The return of the pinstripes should be cool. Hopefully they get some black alternates too. :biggrin:


----------



## Prolific Scorer

*Nice to see they're trying to get away from these boring jerseys we have now, although im not getting my hopes up on the pinstripes.

Black alternatives would be neat, though.*


----------



## Blue

The blue & black pinstripes were classic jerseys....I'm all for bring'n it back. Also, what's up with Howard beating everybody up in practice...... Jameer twice, and now Cook?? Lol, the other players should be required to wear a helmet and pads to practice cuz this is starting to getting rediculous!


----------



## Babir

He also injured Battie...


----------



## NikesNextDynasty

The pinstripes are coming back to the Magic? I can't wait to see them again. Those by far are my favorite uniforms.


----------



## MickyEyez

Babir said:


> He also injured Battie...


:thinking2:

if i'm not mistaken, Battie got injured while practicing... not because dwight caught his rotator cuff with an elbow during practice...



i'm all for bringing back the stripes and the black, but i hope they go away from the logo that they had which looked very disney.


----------



## JT3000

I like the simplicity of the current jerseys.
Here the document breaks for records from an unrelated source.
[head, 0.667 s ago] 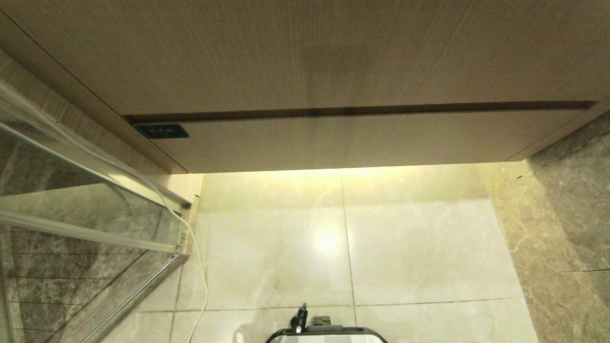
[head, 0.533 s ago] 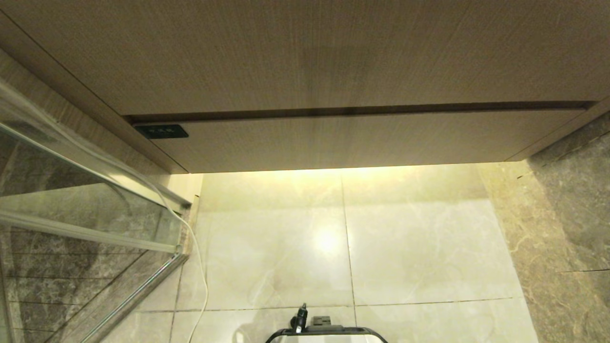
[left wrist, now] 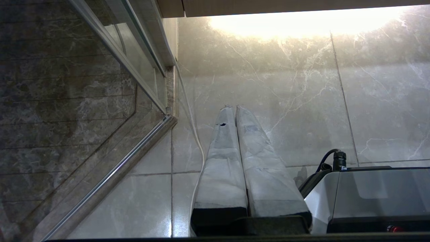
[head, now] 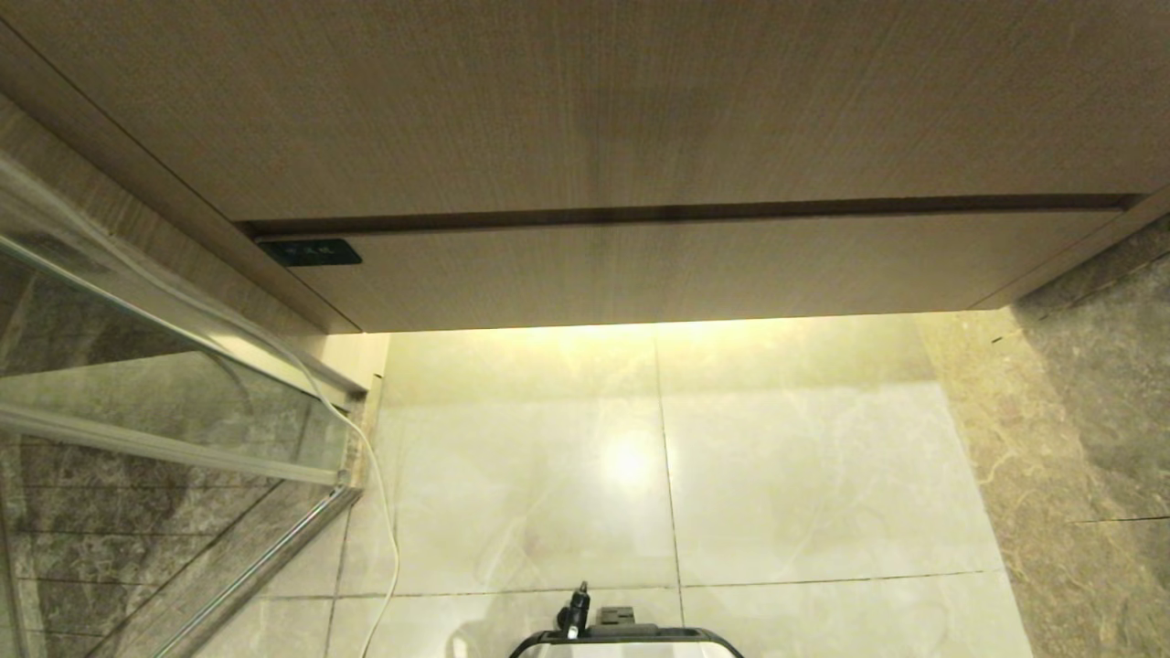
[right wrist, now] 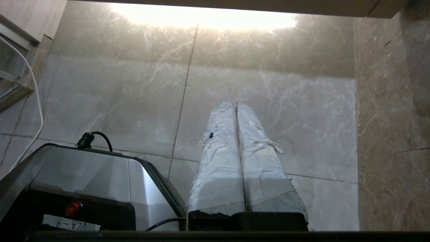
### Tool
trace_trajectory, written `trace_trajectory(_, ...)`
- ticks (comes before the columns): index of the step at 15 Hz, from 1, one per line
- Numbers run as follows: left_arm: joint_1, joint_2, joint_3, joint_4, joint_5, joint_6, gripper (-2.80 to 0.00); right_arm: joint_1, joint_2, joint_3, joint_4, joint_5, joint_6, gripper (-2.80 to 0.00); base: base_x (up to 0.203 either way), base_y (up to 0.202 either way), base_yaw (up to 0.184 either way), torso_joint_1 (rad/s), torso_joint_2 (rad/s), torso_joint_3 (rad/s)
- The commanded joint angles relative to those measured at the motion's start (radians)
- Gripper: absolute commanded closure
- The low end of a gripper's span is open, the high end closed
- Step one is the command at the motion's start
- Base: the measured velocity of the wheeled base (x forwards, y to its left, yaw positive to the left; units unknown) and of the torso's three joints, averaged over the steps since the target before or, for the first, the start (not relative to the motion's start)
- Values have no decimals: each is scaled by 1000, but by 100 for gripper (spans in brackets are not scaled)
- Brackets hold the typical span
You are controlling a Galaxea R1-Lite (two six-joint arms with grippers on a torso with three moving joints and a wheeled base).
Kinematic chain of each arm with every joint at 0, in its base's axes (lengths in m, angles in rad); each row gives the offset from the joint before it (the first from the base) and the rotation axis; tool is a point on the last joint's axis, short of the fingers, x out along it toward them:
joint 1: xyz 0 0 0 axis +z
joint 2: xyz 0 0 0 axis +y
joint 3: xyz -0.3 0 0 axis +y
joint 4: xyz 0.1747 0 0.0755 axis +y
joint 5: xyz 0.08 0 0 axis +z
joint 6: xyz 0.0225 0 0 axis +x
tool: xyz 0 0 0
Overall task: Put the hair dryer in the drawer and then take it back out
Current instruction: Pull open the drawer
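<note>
The drawer (head: 695,270) is a wide, shallow light-wood front with a small black label (head: 309,251) at its left end; it sits pushed in under a taller wood panel (head: 585,100). The hair dryer is out of view. Neither arm shows in the head view. My left gripper (left wrist: 234,108) hangs over the floor tiles beside the robot base, its tape-wrapped fingers pressed together and holding nothing. My right gripper (right wrist: 234,104) hangs the same way on the other side of the base, shut and empty.
A glass shower screen with a metal rail (head: 174,448) stands at the left, and a thin white cable (head: 379,493) runs down along it to the floor. Dark marble wall (head: 1088,429) closes the right side. The robot base (head: 626,640) sits at the near edge on pale tiles.
</note>
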Motion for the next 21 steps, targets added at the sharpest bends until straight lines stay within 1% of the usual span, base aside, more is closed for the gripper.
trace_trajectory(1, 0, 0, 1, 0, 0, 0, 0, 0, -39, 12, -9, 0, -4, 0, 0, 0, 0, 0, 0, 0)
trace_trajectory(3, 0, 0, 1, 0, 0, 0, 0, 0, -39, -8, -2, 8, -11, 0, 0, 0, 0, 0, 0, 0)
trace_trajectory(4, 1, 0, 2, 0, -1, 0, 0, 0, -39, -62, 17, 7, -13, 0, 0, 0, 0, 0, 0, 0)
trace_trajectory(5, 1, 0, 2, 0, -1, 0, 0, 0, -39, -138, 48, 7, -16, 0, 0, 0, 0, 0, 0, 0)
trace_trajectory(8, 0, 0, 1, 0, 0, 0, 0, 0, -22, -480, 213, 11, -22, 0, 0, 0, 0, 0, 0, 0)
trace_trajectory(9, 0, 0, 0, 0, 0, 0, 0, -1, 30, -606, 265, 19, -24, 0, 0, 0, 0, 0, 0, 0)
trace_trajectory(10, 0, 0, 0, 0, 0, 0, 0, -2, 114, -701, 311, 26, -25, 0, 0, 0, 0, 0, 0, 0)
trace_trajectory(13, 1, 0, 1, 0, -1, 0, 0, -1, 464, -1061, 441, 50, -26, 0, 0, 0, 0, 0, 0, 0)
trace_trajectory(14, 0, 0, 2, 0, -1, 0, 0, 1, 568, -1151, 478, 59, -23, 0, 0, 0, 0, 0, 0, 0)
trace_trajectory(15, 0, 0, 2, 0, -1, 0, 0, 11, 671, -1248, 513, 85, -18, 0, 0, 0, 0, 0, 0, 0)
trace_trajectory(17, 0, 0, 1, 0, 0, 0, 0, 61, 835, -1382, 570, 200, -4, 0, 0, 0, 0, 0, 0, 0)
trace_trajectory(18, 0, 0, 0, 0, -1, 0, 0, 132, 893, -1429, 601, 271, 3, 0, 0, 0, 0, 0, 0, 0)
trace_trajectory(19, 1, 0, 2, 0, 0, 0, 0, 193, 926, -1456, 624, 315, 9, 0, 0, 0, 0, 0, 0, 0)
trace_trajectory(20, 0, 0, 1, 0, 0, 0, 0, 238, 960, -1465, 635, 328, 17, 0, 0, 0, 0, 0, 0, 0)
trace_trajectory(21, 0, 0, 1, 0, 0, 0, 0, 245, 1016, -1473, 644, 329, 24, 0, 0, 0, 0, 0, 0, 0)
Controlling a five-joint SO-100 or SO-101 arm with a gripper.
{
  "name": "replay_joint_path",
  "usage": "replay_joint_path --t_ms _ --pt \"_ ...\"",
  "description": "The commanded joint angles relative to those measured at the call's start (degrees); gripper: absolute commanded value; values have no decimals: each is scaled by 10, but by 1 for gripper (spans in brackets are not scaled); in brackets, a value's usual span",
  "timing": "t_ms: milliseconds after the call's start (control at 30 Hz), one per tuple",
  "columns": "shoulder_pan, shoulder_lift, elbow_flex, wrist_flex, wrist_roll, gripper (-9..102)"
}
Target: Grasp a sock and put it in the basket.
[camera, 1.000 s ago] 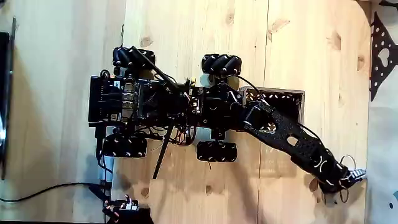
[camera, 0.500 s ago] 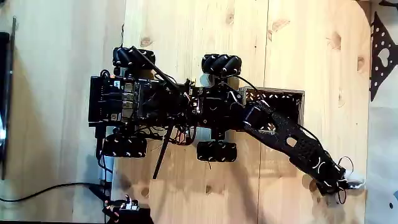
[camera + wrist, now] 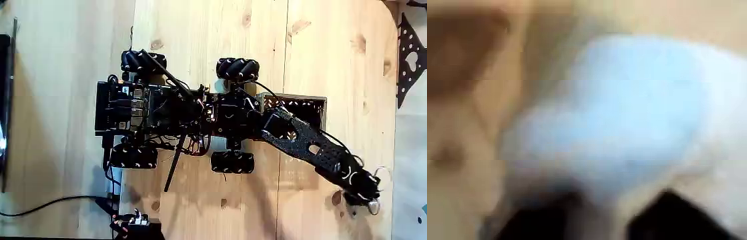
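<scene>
1. In the fixed view we see the gripper (image 3: 371,198) over the sock (image 3: 381,175), right of the basket (image 3: 323,115).
2. In the blurred wrist view the sock (image 3: 617,110) lies just ahead; we cannot tell the jaws' state.

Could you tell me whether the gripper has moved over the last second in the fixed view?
Yes. The gripper has shifted slightly down the picture, farther from the basket.

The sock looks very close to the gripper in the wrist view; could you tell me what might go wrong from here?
1. The wrist view is blurred, so the hold on the sock cannot be judged; it may slip.
2. The basket lies under the arm, so the carry back could snag its rim.
</scene>
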State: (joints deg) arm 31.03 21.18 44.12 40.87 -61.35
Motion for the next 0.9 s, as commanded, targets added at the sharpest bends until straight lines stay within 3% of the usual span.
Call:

They're classy. Their past uniforms were really cheesy. I hope they don't go back to that.


----------



## Ruff Draft

I don't know if I like the thought of bringing back the stripes, but Orlando and Minnesota definitely need new jerseys.


----------



## GNG

Didn't they *just* change these like three or four years ago...?

Stop trying to be the Hawks.


----------



## eddymac

I like these better


----------



## Enigma

Rawse said:


> Didn't they *just* change these like three or four years ago...?
> 
> Stop trying to be the Hawks.


Every 5 years they change.


----------



## Blue

> "I think everybody is a fan of the pinstripes, everybody in the league too," Nelson said. "Growing up (in suburban Philadelphia) everybody wanted the Penny Hardaway sneakers and the black, pinstriped jerseys. I couldn't afford both so I had the pinstriped jersey. We'd look good in the pinstripes. In high school and college we always had black jerseys, so I'd like to see us wear black."
> 
> Added Dwight Howard: "I like the black uniforms. I think maybe we should wear green ones on St. Patrick's Day, red on Valentine's Day and red and green on Christmas. Hey, you gotta be creative."


Link

Sounds like the players want the black pinstipes back, which are my all-time favorite jerseys. Those were the hottest jerseys in the league, why did they even switch from these in the first place......and the ones with the stars all over were sick too.....why the **** do we have such bland jerseys now!?! Here's TMac rockin the stripes back in the day.


----------



## thaKEAF

Yeah those jerseys and the black bulls jerseys with red stripes were the **** in the early/mid 90s.


----------



## mvP to the Wee

if im not mistaken, there is now a rule that no nba team is allowed to add a black jersey

i forgot why but i remember reading that

all teams that already had a black uni could keep it though


----------



## Blue

^^what a stupid rule, if that is true :no:.......why would they do that??


----------



## mvP to the Wee

Blue Magic said:


> ^^what a stupid rule, if that is true :no:.......why would they do that??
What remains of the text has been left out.